Task description: Some of the lines below need repeating. Reproduce exactly those between the lines holding "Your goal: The" and "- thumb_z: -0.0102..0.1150", inclusive.

Information given:
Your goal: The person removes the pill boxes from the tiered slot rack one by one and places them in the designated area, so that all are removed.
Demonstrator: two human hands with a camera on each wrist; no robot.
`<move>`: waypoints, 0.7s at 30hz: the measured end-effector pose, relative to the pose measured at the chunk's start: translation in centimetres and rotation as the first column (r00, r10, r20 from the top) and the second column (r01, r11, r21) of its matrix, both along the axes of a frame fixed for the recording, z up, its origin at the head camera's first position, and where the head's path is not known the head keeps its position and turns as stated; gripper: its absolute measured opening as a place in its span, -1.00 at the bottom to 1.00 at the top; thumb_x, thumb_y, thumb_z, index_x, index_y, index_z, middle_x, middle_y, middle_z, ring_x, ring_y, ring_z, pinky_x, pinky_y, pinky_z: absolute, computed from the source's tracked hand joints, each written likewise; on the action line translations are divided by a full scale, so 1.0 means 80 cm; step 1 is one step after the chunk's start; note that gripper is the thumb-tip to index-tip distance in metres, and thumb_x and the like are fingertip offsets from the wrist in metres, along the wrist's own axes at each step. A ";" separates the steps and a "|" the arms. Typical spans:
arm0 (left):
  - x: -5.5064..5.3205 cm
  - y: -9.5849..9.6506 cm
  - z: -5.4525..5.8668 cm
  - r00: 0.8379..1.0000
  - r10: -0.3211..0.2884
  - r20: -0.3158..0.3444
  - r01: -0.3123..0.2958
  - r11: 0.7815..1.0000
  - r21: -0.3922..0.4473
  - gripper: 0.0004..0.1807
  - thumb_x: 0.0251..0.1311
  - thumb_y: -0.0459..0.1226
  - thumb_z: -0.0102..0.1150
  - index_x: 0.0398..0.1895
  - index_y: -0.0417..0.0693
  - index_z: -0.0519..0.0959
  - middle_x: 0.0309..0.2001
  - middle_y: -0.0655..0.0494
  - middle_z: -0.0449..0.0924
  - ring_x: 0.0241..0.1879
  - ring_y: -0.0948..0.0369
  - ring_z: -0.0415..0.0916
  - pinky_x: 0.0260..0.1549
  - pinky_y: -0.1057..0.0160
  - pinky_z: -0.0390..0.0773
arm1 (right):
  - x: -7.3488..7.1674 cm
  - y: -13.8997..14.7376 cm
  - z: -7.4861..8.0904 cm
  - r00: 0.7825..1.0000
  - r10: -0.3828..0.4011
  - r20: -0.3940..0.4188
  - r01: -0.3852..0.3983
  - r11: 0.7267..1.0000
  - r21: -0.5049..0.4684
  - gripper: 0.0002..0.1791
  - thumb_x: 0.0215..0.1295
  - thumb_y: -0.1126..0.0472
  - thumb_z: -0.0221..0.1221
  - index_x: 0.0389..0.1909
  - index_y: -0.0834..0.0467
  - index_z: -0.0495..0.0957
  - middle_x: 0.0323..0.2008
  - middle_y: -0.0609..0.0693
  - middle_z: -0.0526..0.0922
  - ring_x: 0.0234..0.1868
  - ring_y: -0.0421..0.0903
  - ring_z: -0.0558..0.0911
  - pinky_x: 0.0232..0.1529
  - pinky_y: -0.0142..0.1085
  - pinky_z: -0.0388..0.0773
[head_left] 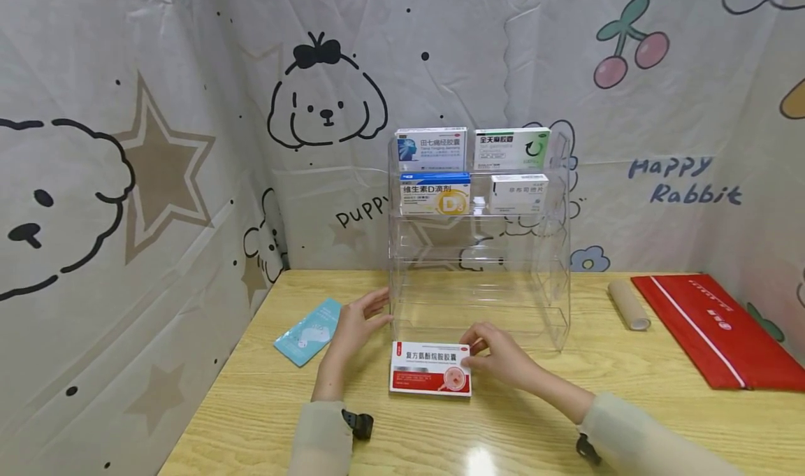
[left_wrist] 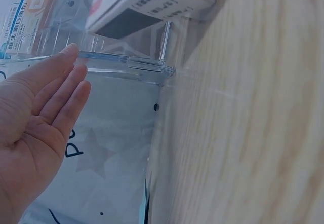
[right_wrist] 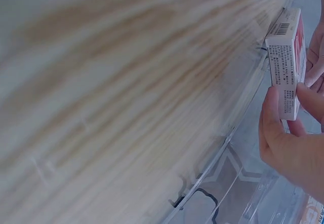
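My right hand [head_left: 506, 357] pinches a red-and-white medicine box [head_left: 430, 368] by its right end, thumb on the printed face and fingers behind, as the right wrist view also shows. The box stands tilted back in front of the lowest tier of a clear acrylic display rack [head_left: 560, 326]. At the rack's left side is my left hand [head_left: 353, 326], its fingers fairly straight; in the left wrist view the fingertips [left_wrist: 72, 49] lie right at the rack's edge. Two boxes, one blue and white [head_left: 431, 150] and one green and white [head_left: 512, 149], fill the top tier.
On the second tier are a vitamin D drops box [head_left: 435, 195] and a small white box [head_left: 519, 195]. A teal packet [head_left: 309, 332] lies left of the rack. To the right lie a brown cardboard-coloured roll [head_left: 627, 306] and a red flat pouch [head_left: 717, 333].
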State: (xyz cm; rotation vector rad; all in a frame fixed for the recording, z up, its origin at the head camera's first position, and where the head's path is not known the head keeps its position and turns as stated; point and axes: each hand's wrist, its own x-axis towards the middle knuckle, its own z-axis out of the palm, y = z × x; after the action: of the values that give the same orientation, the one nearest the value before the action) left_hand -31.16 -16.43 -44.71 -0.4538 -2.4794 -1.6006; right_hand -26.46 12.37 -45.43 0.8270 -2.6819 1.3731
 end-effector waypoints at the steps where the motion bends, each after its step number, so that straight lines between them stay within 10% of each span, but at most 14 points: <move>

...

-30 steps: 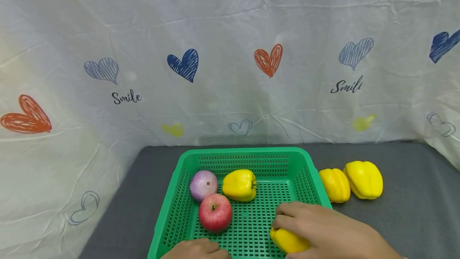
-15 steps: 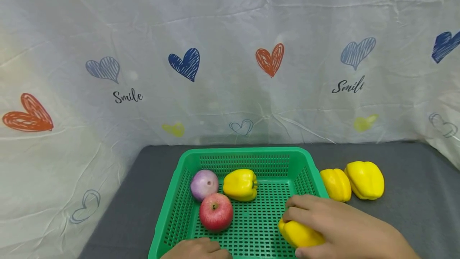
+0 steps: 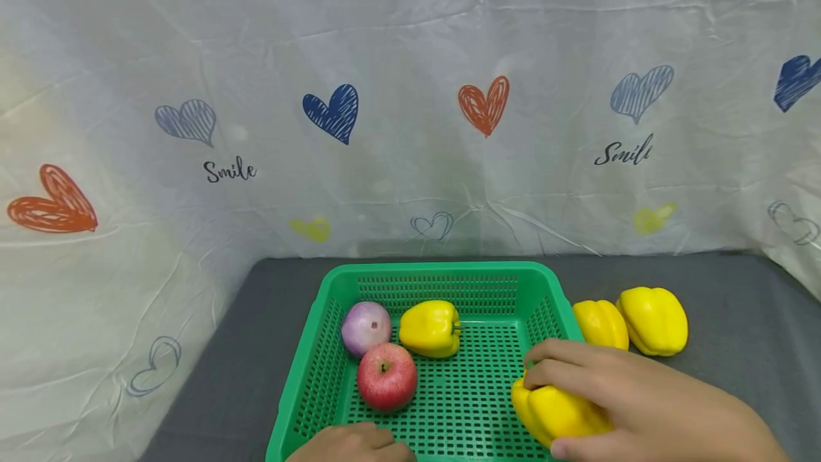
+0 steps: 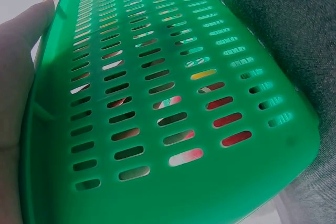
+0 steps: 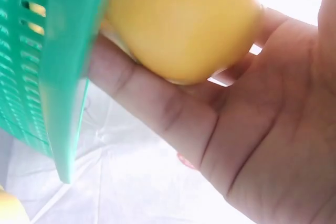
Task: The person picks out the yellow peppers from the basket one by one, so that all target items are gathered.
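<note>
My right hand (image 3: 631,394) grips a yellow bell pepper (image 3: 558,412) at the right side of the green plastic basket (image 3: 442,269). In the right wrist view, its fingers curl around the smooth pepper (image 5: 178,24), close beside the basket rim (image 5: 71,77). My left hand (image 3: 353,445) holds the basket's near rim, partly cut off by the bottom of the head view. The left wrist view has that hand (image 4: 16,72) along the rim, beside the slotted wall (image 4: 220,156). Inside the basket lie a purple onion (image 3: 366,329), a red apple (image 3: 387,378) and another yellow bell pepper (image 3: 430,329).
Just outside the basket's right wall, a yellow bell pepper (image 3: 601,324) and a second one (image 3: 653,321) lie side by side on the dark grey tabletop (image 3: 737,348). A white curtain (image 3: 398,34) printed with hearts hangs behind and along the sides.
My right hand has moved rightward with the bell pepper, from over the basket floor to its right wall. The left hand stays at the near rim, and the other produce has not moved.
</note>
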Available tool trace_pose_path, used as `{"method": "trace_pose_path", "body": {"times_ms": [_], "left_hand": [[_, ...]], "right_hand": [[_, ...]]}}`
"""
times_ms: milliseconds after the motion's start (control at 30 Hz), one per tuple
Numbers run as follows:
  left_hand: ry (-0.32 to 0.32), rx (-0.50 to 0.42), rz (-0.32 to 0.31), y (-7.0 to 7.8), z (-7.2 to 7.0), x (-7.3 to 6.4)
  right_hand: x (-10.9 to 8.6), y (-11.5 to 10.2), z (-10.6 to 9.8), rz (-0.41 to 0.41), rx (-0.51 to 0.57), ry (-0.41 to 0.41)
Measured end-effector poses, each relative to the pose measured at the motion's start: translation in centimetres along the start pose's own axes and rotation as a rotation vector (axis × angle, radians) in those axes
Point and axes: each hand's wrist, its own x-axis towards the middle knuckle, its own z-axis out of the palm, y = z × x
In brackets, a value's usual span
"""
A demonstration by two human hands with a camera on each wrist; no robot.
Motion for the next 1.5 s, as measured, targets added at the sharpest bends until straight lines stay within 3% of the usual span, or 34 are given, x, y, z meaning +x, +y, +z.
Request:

Response area:
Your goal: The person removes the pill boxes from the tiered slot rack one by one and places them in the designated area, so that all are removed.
Demonstrator: two human hands with a camera on each wrist; no robot.
`<move>`: waypoints, 0.7s at 30hz: the measured end-effector pose, relative to the pose measured at the chunk's start: translation in centimetres and rotation as the first column (r00, r10, r20 from the top) and the second column (r01, r11, r21) of its matrix, both along the axes of a frame fixed for the recording, z up, its origin at the head camera's first position, and where the head's path is not known the head keeps its position and turns as stated; gripper: its absolute measured opening as a place in its span, -1.00 at the bottom to 1.00 at the top; thumb_x, thumb_y, thumb_z, index_x, index_y, index_z, middle_x, middle_y, middle_z, ring_x, ring_y, ring_z, pinky_x, pinky_y, pinky_z: absolute, computed from the source's tracked hand joints, each written likewise; on the action line translations are divided by a full scale, so 1.0 means 80 cm; step 1 is one step after the chunk's start; note that gripper is the thumb-tip to index-tip distance in metres, and thumb_x and the like are fingertip offsets from the wrist in metres, along the wrist's own axes at each step. A ";" separates the steps and a "|" the arms. Typical spans:
arm0 (left):
  - x: -5.5064..5.3205 cm
  - y: -9.5849..9.6506 cm
  - z: -5.4525..5.8668 cm
  - r00: 0.8379..1.0000
  - r10: -0.3211..0.2884
  - r20: -0.3158..0.3444
  - r01: -0.3123..0.2958
  - r11: 0.7815..1.0000
  - r21: -0.3922..0.4473
  - gripper: 0.0004..0.1807
  - thumb_x: 0.0251..0.1311
  - thumb_y: -0.0459..0.1226
  - thumb_z: -0.0102..0.1150

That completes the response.